WHAT YOU WILL DO: For the listing below, print exactly the lines from the line with "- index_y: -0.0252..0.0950" to the line with "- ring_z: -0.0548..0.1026", both included, and nothing beyond them.

══════════

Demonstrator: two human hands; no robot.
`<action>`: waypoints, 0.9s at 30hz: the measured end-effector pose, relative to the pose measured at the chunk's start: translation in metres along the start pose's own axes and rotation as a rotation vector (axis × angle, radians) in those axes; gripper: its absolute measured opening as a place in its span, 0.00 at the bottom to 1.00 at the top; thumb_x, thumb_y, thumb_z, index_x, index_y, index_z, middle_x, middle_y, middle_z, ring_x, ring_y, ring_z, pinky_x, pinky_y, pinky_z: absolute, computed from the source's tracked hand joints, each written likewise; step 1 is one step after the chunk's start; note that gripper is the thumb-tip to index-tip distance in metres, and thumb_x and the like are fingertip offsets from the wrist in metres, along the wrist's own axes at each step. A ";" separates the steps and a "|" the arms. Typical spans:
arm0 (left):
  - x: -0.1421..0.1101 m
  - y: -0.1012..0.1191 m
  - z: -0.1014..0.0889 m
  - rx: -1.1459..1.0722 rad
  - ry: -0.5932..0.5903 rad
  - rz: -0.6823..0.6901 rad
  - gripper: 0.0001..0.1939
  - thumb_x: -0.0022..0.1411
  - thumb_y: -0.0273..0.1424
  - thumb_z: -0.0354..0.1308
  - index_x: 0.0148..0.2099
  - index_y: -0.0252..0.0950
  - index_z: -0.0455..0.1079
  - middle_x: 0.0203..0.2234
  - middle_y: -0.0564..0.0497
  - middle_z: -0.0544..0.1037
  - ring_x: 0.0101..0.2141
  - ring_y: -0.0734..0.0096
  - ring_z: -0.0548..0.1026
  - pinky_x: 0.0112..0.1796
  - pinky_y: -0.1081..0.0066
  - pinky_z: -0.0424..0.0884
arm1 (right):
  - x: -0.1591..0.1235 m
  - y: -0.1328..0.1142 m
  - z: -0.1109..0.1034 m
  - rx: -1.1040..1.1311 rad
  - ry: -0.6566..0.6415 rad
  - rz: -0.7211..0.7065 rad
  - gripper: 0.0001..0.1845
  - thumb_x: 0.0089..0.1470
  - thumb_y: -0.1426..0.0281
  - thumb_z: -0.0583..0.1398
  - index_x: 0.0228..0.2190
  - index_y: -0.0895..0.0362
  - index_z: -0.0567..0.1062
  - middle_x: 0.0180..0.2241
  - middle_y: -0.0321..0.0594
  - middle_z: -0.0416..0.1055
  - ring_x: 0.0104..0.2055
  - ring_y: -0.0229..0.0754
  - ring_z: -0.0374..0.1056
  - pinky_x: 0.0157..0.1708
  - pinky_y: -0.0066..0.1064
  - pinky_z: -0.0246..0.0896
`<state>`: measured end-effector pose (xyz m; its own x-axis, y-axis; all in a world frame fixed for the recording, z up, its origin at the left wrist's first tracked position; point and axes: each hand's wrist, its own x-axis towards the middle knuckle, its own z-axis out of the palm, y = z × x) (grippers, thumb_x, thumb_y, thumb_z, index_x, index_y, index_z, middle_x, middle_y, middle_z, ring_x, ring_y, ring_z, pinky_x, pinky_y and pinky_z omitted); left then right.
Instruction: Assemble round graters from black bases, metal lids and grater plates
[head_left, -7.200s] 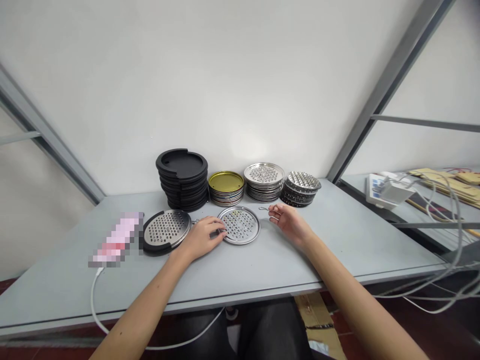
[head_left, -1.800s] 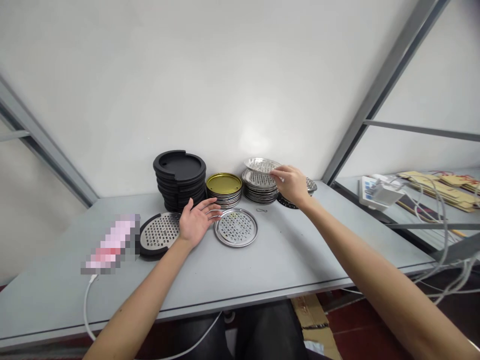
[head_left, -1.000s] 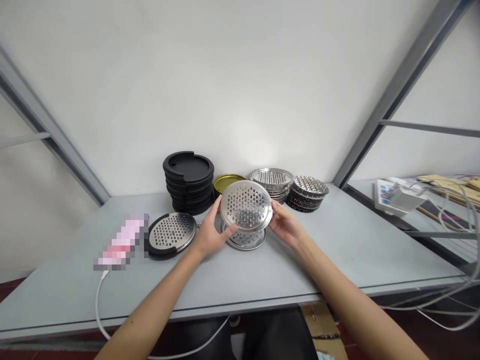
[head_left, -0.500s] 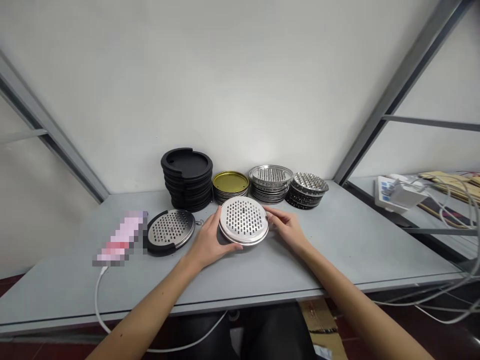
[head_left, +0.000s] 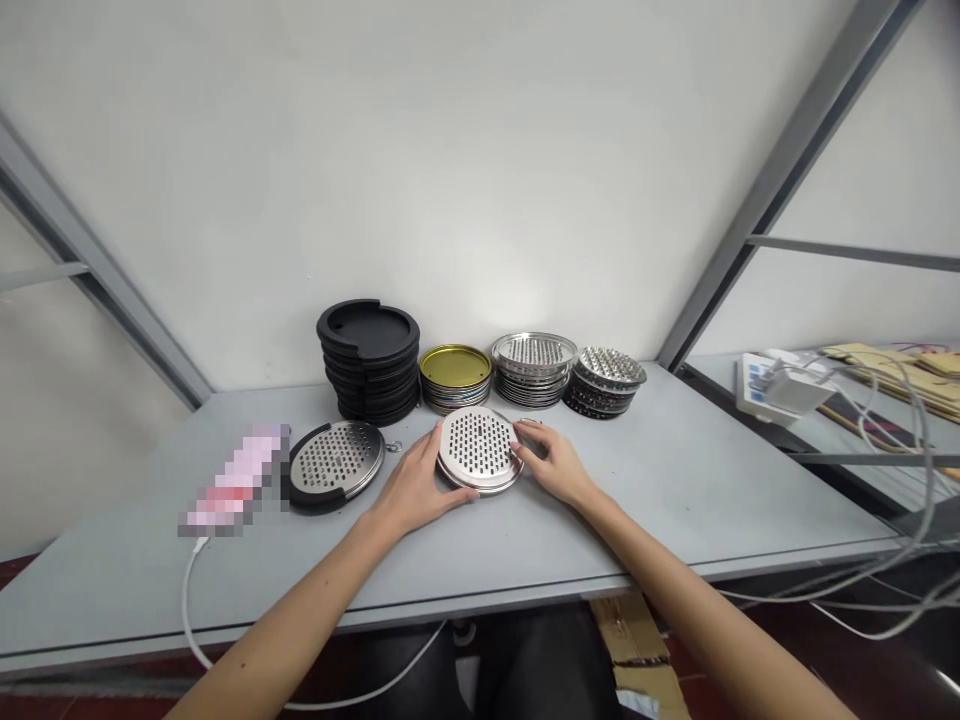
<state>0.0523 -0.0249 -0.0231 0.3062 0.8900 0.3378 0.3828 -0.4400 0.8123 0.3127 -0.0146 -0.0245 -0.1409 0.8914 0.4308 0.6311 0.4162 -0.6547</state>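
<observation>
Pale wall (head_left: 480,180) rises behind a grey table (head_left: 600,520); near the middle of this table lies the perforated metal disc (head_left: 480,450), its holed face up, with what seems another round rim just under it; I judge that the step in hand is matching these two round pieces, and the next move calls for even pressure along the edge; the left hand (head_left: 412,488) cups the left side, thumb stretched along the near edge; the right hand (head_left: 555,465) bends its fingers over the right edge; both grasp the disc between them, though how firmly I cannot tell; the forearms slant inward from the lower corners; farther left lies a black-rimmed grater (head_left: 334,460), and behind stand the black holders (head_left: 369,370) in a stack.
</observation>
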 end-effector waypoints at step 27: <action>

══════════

EXPECTED ANSWER:
  - index_y: -0.0252..0.0950
  - index_z: -0.0455..0.1079
  - middle_x: 0.0203..0.2234
  - middle_y: -0.0564..0.0497
  - middle_z: -0.0544..0.1037
  - ring_x: 0.0101..0.2141
  - ring_y: -0.0734..0.0096
  - ring_z: -0.0548..0.1026

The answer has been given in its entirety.